=== THE TASK ===
Find "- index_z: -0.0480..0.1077" and "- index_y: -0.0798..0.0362" in the records below. Copy the lines holding them and every line between, exactly, and no others.

=== Records from a collection ===

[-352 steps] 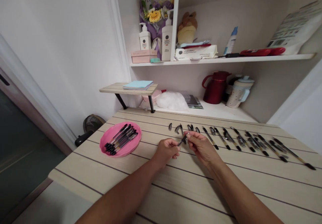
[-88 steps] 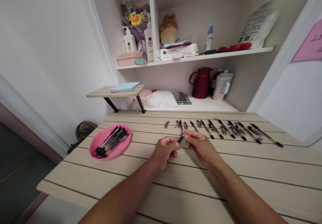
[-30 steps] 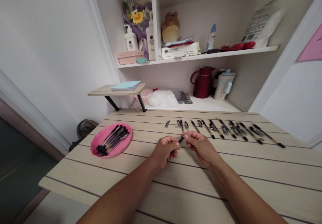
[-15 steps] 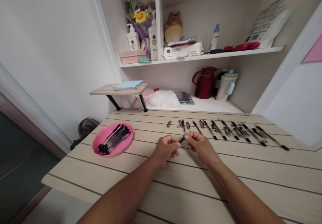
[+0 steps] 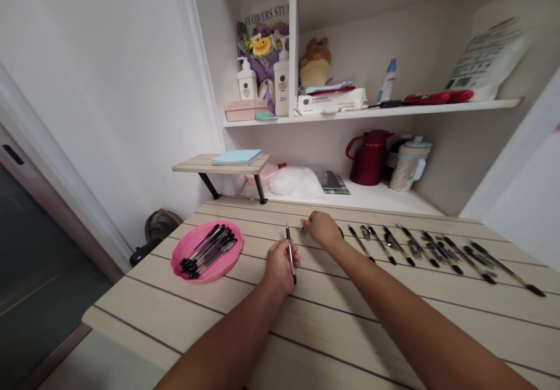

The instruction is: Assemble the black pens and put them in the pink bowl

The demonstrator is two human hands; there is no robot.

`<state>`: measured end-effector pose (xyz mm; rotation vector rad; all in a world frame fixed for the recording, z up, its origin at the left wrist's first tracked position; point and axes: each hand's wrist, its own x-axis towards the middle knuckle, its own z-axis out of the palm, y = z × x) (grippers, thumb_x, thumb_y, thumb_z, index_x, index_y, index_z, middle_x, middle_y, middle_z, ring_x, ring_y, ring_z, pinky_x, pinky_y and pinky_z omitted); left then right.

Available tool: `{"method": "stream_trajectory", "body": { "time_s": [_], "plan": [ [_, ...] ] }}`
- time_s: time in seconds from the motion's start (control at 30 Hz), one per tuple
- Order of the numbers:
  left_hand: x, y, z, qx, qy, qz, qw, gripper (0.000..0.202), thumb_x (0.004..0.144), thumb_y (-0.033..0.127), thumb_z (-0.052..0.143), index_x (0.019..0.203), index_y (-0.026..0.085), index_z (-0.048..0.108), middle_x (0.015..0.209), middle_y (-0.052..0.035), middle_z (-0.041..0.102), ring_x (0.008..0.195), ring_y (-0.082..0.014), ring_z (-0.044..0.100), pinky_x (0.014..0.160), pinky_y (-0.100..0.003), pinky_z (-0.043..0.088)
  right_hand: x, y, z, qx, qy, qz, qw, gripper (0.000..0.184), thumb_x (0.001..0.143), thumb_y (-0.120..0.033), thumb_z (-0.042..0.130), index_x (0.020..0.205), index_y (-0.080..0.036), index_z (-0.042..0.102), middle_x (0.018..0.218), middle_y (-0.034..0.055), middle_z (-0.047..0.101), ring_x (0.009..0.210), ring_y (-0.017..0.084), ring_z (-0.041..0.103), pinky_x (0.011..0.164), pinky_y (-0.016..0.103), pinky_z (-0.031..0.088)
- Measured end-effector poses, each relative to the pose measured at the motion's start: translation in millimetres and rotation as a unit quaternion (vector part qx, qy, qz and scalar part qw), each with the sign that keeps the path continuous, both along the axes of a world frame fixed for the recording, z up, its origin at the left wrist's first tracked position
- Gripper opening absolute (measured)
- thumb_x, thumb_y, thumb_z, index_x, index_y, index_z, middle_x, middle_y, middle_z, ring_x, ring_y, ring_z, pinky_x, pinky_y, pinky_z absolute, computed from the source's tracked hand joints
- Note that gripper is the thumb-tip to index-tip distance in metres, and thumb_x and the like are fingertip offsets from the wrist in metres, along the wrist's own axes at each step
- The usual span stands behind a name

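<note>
My left hand is closed around a black gel pen, which stands almost upright with its bare tip pointing away from me. Further forward, the fingers of my right hand pinch a small dark pen cap at the table surface. My right hand partly covers the things behind it. To the right of it, several uncapped pens and loose clear caps lie in a slanted row.
A pink scalloped dish on the left holds a pile of capped pens. A small raised wooden stand with blue paper is behind it. Along the back are a red jug and a light tumbler.
My hands have come apart. The left keeps the pen, now upright, and has shifted left and down; the right has gone forward to the loose cap. The view has moved slightly.
</note>
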<state>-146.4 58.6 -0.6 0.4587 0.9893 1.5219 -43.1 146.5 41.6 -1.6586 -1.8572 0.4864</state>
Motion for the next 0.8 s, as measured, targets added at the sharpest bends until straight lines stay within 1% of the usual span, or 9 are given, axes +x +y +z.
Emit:
{"method": "stream_trajectory", "body": {
  "time_s": [0.17, 0.3, 0.43, 0.5, 0.57, 0.63, 0.73, 0.77, 0.8],
  "plan": [
    [0, 0, -0.9, 0.022, -0.025, 0.026, 0.999, 0.027, 0.066, 0.033, 0.064, 0.08, 0.017, 0.048, 0.061, 0.003, 0.051, 0.045, -0.005, 0.046, 0.043, -0.016, 0.032, -36, 13, -13.4, -0.033, -0.022, -0.024, 0.999, 0.03, 0.071, -0.021, 0.06, 0.098, -0.007, 0.058, 0.095, 0.0244, 0.064, 0.093, 0.03, 0.06, 0.075, 0.035, 0.042],
    [-1, 0, -1.8, 0.027, -0.017, 0.016, 0.999, 0.03, 0.068, 0.038, 0.062, 0.085, 0.018, 0.047, 0.063, 0.0034, 0.052, 0.044, -0.0049, 0.046, 0.04, -0.016, 0.03, -41, 17, -21.2, -0.046, 0.019, -0.028, 0.998, 0.027, 0.067, -0.013, 0.059, 0.092, -0.004, 0.06, 0.094, 0.0269, 0.063, 0.09, 0.031, 0.06, 0.072, 0.035, 0.042],
    [1, -2, -1.9, 0.042, 0.045, -0.022, 0.998, 0.033, 0.067, 0.041, 0.062, 0.083, 0.018, 0.045, 0.062, 0.0043, 0.053, 0.038, -0.0033, 0.042, 0.037, -0.015, 0.024, -22, 10, -19.2, -0.057, 0.117, 0.004, 0.992, 0.013, 0.069, -0.024, 0.057, 0.071, -0.013, 0.063, 0.069, 0.0128, 0.066, 0.071, 0.022, 0.061, 0.059, 0.028, 0.041],
    [5, -5, -1.7, 0.051, 0.08, -0.056, 0.994, 0.034, 0.066, 0.042, 0.062, 0.082, 0.018, 0.046, 0.061, 0.0044, 0.054, 0.036, -0.0029, 0.04, 0.036, -0.015, 0.022, -5, 0, -17.7, -0.058, 0.181, 0.023, 0.981, 0.022, 0.072, -0.036, 0.053, 0.067, -0.015, 0.06, 0.056, 0.0049, 0.06, 0.055, 0.017, 0.056, 0.049, 0.025, 0.038],
    [11, -10, -1.3, 0.053, 0.112, -0.092, 0.988, 0.033, 0.066, 0.043, 0.061, 0.082, 0.017, 0.047, 0.059, 0.0043, 0.054, 0.035, -0.0027, 0.039, 0.035, -0.015, 0.021, 16, -14, -18.1, -0.049, 0.242, 0.026, 0.969, 0.031, 0.074, -0.046, 0.048, 0.072, -0.017, 0.057, 0.05, -0.0004, 0.052, 0.045, 0.013, 0.049, 0.043, 0.023, 0.034],
    [16, -14, -0.2, 0.055, 0.143, -0.124, 0.98, 0.031, 0.066, 0.041, 0.06, 0.081, 0.017, 0.048, 0.058, 0.0042, 0.055, 0.034, -0.0027, 0.039, 0.035, -0.016, 0.02, 37, -29, -20.8, -0.029, 0.339, 0.016, 0.94, 0.034, 0.072, -0.052, 0.05, 0.077, -0.018, 0.055, 0.049, -0.004, 0.046, 0.041, 0.01, 0.041, 0.039, 0.022, 0.03],
    [21, -21, 2.6, 0.06, 0.181, -0.167, 0.967, 0.027, 0.067, 0.038, 0.059, 0.08, 0.016, 0.049, 0.057, 0.0038, 0.056, 0.033, -0.0025, 0.038, 0.034, -0.016, 0.019, 59, -50, -25.7, 0.005, 0.525, 0.003, 0.851, 0.035, 0.063, -0.048, 0.065, 0.081, -0.02, 0.054, 0.053, -0.0062, 0.043, 0.04, 0.007, 0.035, 0.037, 0.02, 0.024],
    [22, -23, 3.8, 0.061, 0.193, -0.178, 0.963, 0.026, 0.067, 0.037, 0.059, 0.08, 0.016, 0.049, 0.057, 0.0037, 0.056, 0.033, -0.0025, 0.038, 0.034, -0.016, 0.019, 64, -56, -26.5, 0.014, 0.563, 0.002, 0.826, 0.035, 0.06, -0.045, 0.068, 0.082, -0.02, 0.055, 0.054, -0.0061, 0.044, 0.041, 0.007, 0.034, 0.037, 0.02, 0.023],
    [23, -24, 5.1, 0.061, 0.204, -0.186, 0.959, 0.025, 0.067, 0.035, 0.059, 0.08, 0.016, 0.05, 0.057, 0.0036, 0.056, 0.033, -0.0025, 0.039, 0.034, -0.016, 0.019, 67, -61, -26.6, 0.02, 0.582, 0.001, 0.813, 0.035, 0.06, -0.043, 0.07, 0.083, -0.021, 0.055, 0.057, -0.0059, 0.044, 0.042, 0.006, 0.034, 0.038, 0.02, 0.023]
  ]
}}
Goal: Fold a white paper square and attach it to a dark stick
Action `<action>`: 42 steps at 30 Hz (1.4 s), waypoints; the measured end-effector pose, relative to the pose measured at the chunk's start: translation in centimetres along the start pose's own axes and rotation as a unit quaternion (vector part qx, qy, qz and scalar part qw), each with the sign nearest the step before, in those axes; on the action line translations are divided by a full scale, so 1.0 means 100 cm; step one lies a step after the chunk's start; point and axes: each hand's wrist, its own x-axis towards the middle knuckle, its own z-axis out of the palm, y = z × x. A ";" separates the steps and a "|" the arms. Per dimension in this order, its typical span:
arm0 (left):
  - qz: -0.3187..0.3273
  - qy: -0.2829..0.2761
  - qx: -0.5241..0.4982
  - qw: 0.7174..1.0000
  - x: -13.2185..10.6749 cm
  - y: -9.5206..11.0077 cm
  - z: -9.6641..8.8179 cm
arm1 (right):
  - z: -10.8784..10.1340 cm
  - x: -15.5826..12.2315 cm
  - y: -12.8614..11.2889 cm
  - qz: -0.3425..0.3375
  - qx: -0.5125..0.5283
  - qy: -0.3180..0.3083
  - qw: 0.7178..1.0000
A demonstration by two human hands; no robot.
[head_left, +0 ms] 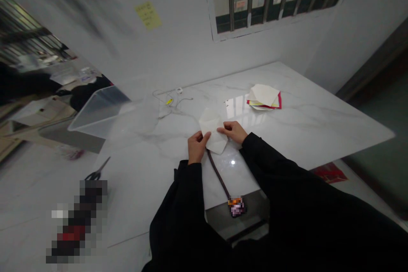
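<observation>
A folded white paper [213, 129] lies on the white marble table [287, 136] in front of me. My left hand [196, 146] pinches its lower left edge, fingers closed on it. My right hand [233, 131] presses and grips the paper's right side with bent fingers. Both arms are in black sleeves. A dark lanyard [218, 174] runs from under the paper toward me, ending in a badge [236, 206] that hangs over the table's near edge.
A stack of white, yellow and red papers [264, 97] lies at the back right. A thin white cable [168, 103] lies behind the paper. A clear plastic bin [97, 111] stands at the left, and scissors [97, 171] lie nearer, at the left front.
</observation>
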 end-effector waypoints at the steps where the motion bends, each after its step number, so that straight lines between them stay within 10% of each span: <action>1: -0.003 0.000 0.001 1.000 0.000 0.001 0.000 | 0.000 0.000 0.000 -0.001 -0.005 0.002 1.000; 27: 0.003 0.003 0.081 0.997 -0.003 0.008 0.002 | 0.001 -0.001 -0.002 -0.021 -0.086 0.000 0.996; 42: 0.015 -0.049 0.108 0.993 -0.003 0.004 0.001 | 0.002 0.004 -0.005 0.016 0.085 0.036 0.996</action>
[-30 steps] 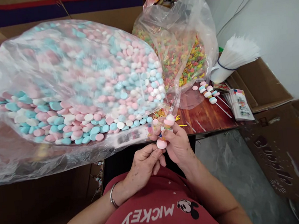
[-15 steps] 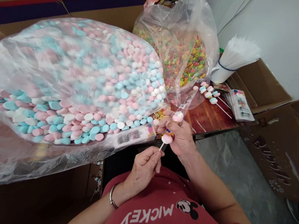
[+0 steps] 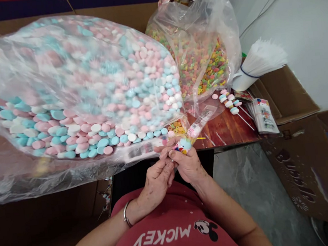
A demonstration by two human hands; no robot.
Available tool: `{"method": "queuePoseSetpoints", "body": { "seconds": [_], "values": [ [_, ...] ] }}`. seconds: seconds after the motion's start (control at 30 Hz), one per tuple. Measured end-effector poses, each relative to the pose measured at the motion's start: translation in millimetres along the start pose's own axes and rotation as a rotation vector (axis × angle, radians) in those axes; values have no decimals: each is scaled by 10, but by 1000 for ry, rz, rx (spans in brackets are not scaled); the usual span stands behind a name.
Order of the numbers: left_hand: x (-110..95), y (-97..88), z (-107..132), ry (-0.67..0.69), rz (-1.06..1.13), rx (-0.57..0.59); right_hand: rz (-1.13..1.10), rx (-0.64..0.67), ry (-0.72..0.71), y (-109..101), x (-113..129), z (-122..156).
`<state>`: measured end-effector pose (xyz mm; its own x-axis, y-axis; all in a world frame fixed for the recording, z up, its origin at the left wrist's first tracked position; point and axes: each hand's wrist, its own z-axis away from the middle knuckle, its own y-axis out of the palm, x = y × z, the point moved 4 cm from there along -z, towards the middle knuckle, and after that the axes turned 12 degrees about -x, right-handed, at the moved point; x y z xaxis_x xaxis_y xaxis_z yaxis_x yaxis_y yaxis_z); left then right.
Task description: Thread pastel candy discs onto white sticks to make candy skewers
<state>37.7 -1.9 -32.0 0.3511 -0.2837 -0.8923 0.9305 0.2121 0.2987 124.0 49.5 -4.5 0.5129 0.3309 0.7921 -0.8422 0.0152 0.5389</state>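
A marshmallow candy stick in a printed clear sleeve slants up and right from my hands, the sleeve's flat end reaching over the table edge. My right hand is closed round its lower part, thumb on top. Close against it, my left hand pinches the lower end of the stick, whose tip is mostly hidden by the fingers. Right beyond them lie loose candy rings and a pink marshmallow. A stack of flat printed sleeves lies partly under clear plastic at the table edge.
A big clear bag of pink, blue and white marshmallows covers the left. Behind stands a bag of candy rings. Finished-looking candy sticks, more sleeves, a jug of white sticks and cardboard boxes are at right.
The sleeve has slid down over the candy, covering the marshmallows. My right hand has moved down and left until it meets my left hand, which has barely moved.
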Motion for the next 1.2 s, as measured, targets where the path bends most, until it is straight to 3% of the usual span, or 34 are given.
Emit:
{"method": "queuePoseSetpoints", "body": {
  "seconds": [0.1,0.27,0.4,0.57,0.83,1.0,1.2],
  "values": [
    [24,-26,-18,24,10,19,-4,-11,-37,-43,79,-35],
    [42,-25,-21,34,-12,74,-139,-55,-208,-123,487,-200],
    [28,0,-7,62,-70,83,-107,-68,-260,-56,643,-286],
    [-25,5,-28,128,-73,16,-54,-34,-121,57,397,-259],
    [-87,-48,-92,164,-124,-83,-27,-5,-17,-33,235,-209],
    [-110,-37,-82,129,-123,-81,-23,-52,-27,-26,154,-218],
    [-57,-32,-124,118,-92,-71,-36,-4,64,29,8,-177]
  ]
}}
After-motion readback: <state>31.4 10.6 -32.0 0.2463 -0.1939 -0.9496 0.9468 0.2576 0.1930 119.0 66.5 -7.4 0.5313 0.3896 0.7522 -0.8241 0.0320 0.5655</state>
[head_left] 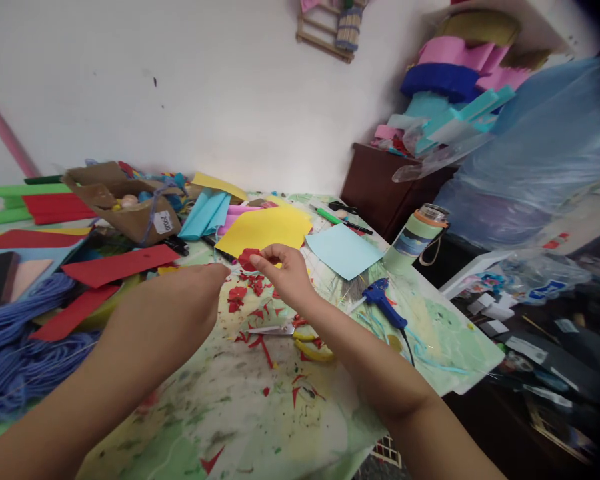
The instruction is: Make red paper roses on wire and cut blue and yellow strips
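Observation:
My right hand (287, 272) pinches a small red paper piece (249, 259) between thumb and fingertips, above the middle of the table. Close by on the left, my left hand (193, 297) is closed with its back toward me. Its fingertips point at the red piece, and what they hold, if anything, is hidden. Beneath the hands lie red paper scraps (237, 298). A pair of scissors (273, 330) with yellow handles rests just below my right hand. Behind both hands is a yellow sheet (267, 230).
A blue glue gun (386, 303) with a black cord lies right, near a light blue sheet (344, 251) and a bottle (415, 233). At left are blue yarn (25, 360), red strips (123, 265) and a brown paper bag (125, 217). The table's edge (475, 377) runs along the right.

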Action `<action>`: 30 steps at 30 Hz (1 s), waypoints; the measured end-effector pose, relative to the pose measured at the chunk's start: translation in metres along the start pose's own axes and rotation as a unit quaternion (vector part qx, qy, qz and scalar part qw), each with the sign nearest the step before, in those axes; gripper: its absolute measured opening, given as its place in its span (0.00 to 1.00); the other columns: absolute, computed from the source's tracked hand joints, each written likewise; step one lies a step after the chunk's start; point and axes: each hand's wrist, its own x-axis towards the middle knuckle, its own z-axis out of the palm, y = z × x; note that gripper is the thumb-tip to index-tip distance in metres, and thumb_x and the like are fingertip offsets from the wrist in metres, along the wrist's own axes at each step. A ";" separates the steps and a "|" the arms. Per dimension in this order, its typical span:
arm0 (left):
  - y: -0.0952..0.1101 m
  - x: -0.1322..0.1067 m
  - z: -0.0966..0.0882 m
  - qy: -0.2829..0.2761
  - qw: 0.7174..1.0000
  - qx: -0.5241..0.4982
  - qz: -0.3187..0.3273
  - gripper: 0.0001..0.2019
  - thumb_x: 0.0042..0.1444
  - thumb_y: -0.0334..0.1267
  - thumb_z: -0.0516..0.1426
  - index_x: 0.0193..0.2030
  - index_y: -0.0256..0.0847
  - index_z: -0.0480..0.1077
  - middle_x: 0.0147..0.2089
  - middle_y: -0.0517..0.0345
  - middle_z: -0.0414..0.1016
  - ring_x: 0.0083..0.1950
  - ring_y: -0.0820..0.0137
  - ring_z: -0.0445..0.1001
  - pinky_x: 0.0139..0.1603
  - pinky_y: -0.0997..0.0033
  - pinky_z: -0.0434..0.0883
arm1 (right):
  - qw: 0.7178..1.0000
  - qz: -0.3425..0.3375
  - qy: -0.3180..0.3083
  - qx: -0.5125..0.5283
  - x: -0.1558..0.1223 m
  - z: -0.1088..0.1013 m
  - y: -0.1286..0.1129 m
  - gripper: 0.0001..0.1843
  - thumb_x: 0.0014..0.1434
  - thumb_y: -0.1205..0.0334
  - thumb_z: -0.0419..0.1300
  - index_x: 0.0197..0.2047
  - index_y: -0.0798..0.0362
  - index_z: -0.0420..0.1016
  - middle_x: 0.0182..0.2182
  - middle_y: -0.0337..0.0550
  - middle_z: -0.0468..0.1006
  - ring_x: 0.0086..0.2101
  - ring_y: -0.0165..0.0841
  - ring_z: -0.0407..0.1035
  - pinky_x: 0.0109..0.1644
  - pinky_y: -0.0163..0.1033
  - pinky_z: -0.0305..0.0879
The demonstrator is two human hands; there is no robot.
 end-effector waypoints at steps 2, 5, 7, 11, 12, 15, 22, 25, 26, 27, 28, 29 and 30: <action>-0.002 -0.002 -0.002 -0.001 1.000 -0.013 -0.004 0.17 0.66 0.35 0.40 0.46 0.38 0.69 0.38 0.45 0.78 0.36 0.57 0.77 0.31 0.65 0.60 | 1.000 -0.015 0.012 0.000 -0.001 0.001 -0.001 0.13 0.54 0.55 0.67 0.27 0.53 0.70 0.26 0.37 0.74 0.29 0.30 0.67 0.36 0.35 0.62; -0.004 -0.003 -0.002 -0.004 1.000 -0.024 -0.007 0.19 0.67 0.36 0.39 0.49 0.37 0.69 0.40 0.44 0.79 0.38 0.57 0.78 0.32 0.64 0.61 | 0.998 -0.037 0.029 -0.035 -0.003 0.003 -0.001 0.11 0.54 0.59 0.66 0.27 0.52 0.70 0.28 0.38 0.74 0.32 0.31 0.68 0.39 0.36 0.62; -0.005 -0.003 0.000 0.000 1.000 -0.031 -0.006 0.19 0.67 0.36 0.40 0.51 0.38 0.69 0.42 0.44 0.79 0.40 0.56 0.79 0.33 0.64 0.61 | 0.996 -0.058 0.032 -0.063 -0.003 0.003 0.000 0.10 0.56 0.61 0.65 0.26 0.52 0.69 0.27 0.37 0.73 0.32 0.31 0.68 0.38 0.36 0.61; -0.007 -0.001 0.007 0.021 0.999 -0.023 -0.013 0.16 0.65 0.35 0.42 0.50 0.41 0.69 0.41 0.47 0.80 0.37 0.57 0.78 0.31 0.64 0.61 | 0.987 -0.102 0.031 -0.119 -0.004 0.003 0.003 0.10 0.58 0.63 0.63 0.27 0.52 0.68 0.27 0.37 0.72 0.32 0.31 0.66 0.38 0.36 0.60; -0.007 0.000 0.008 0.027 0.999 -0.022 -0.013 0.16 0.64 0.35 0.43 0.48 0.42 0.70 0.40 0.48 0.80 0.36 0.57 0.78 0.30 0.64 0.61 | 0.983 -0.116 0.031 -0.138 -0.004 0.003 0.004 0.10 0.58 0.63 0.63 0.27 0.52 0.68 0.27 0.37 0.71 0.32 0.32 0.66 0.38 0.36 0.59; -0.008 0.000 0.010 0.032 0.999 -0.025 -0.005 0.14 0.64 0.35 0.43 0.43 0.42 0.69 0.36 0.50 0.79 0.34 0.57 0.77 0.30 0.64 0.60 | 0.967 -0.164 0.025 -0.192 -0.004 0.002 0.006 0.09 0.61 0.64 0.61 0.28 0.52 0.68 0.27 0.39 0.70 0.33 0.33 0.65 0.39 0.37 0.58; -0.008 -0.002 0.008 0.039 0.999 0.015 0.008 0.11 0.63 0.33 0.44 0.36 0.42 0.66 0.30 0.52 0.75 0.29 0.59 0.74 0.27 0.66 0.53 | 0.969 -0.129 -0.010 -0.210 -0.002 0.000 0.004 0.08 0.60 0.65 0.60 0.28 0.52 0.68 0.28 0.39 0.71 0.33 0.33 0.65 0.39 0.38 0.58; -0.007 -0.003 0.006 0.031 0.998 0.042 0.021 0.12 0.62 0.31 0.43 0.35 0.42 0.66 0.29 0.51 0.74 0.28 0.60 0.72 0.26 0.67 0.52 | 0.973 -0.101 -0.014 -0.207 -0.003 -0.002 0.000 0.09 0.57 0.63 0.61 0.27 0.52 0.68 0.28 0.40 0.72 0.33 0.34 0.66 0.38 0.38 0.59; -0.006 -0.003 0.006 0.031 0.998 0.046 0.027 0.12 0.61 0.30 0.43 0.35 0.41 0.66 0.29 0.50 0.74 0.28 0.61 0.72 0.26 0.67 0.52 | 0.974 -0.102 -0.008 -0.203 -0.004 -0.002 -0.002 0.08 0.56 0.63 0.61 0.27 0.52 0.68 0.28 0.40 0.73 0.33 0.34 0.67 0.39 0.39 0.59; -0.006 -0.003 0.006 0.032 0.998 0.048 0.033 0.12 0.61 0.29 0.44 0.35 0.41 0.67 0.30 0.50 0.74 0.28 0.61 0.72 0.27 0.67 0.52 | 0.974 -0.105 -0.002 -0.199 -0.005 -0.003 -0.003 0.08 0.55 0.63 0.62 0.27 0.52 0.69 0.28 0.40 0.74 0.34 0.34 0.67 0.40 0.39 0.59; -0.005 -0.004 0.006 0.033 0.998 0.048 0.038 0.12 0.60 0.29 0.44 0.36 0.40 0.67 0.30 0.49 0.75 0.28 0.62 0.72 0.27 0.68 0.52 | 0.975 -0.110 0.005 -0.193 -0.006 -0.003 -0.005 0.08 0.55 0.62 0.63 0.27 0.52 0.70 0.29 0.40 0.74 0.35 0.34 0.68 0.41 0.39 0.59; -0.005 -0.004 0.007 0.034 0.998 0.045 0.041 0.12 0.59 0.28 0.44 0.37 0.40 0.68 0.31 0.49 0.75 0.28 0.63 0.71 0.27 0.68 0.52 | 0.976 -0.114 0.009 -0.187 -0.006 -0.003 -0.005 0.08 0.56 0.60 0.63 0.27 0.52 0.70 0.29 0.40 0.75 0.35 0.34 0.68 0.41 0.39 0.59; -0.004 -0.004 0.008 0.033 0.998 0.039 0.042 0.13 0.59 0.28 0.45 0.38 0.40 0.70 0.31 0.49 0.75 0.28 0.63 0.71 0.27 0.68 0.52 | 0.976 -0.117 0.010 -0.182 -0.006 -0.003 -0.006 0.10 0.56 0.59 0.63 0.27 0.52 0.71 0.28 0.40 0.75 0.35 0.34 0.68 0.41 0.39 0.59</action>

=== EXPECTED ANSWER ===
  - index_z: -0.0480..0.1077
  - middle_x: 0.0147..0.2089
  - middle_y: -0.0517..0.0345
  - middle_z: -0.0414..0.1016
  - ring_x: 0.0083..0.1950
  - ring_y: -0.0820..0.0137
  - ring_z: -0.0445..0.1001
  - pinky_x: 0.0139..0.1603
  - pinky_y: -0.0997..0.0033
  - pinky_z: -0.0434..0.0883
arm1 (right):
  - qw: 0.7178..1.0000
  - qz: -0.3425..0.3375
  - qy: -0.3180..0.3083
  - qx: -0.5125..0.5283
  - x: -0.1558..0.1223 m
  - z: -0.1088..0.1013 m
  - y: -0.1286..0.1129 m
  - gripper: 0.0001..0.1843
  - thumb_x: 0.0014..0.1434
  - thumb_y: -0.1205..0.0334
  - thumb_z: -0.0419..0.1300
  - index_x: 0.0197..0.2047
  - index_y: -0.0798..0.0362

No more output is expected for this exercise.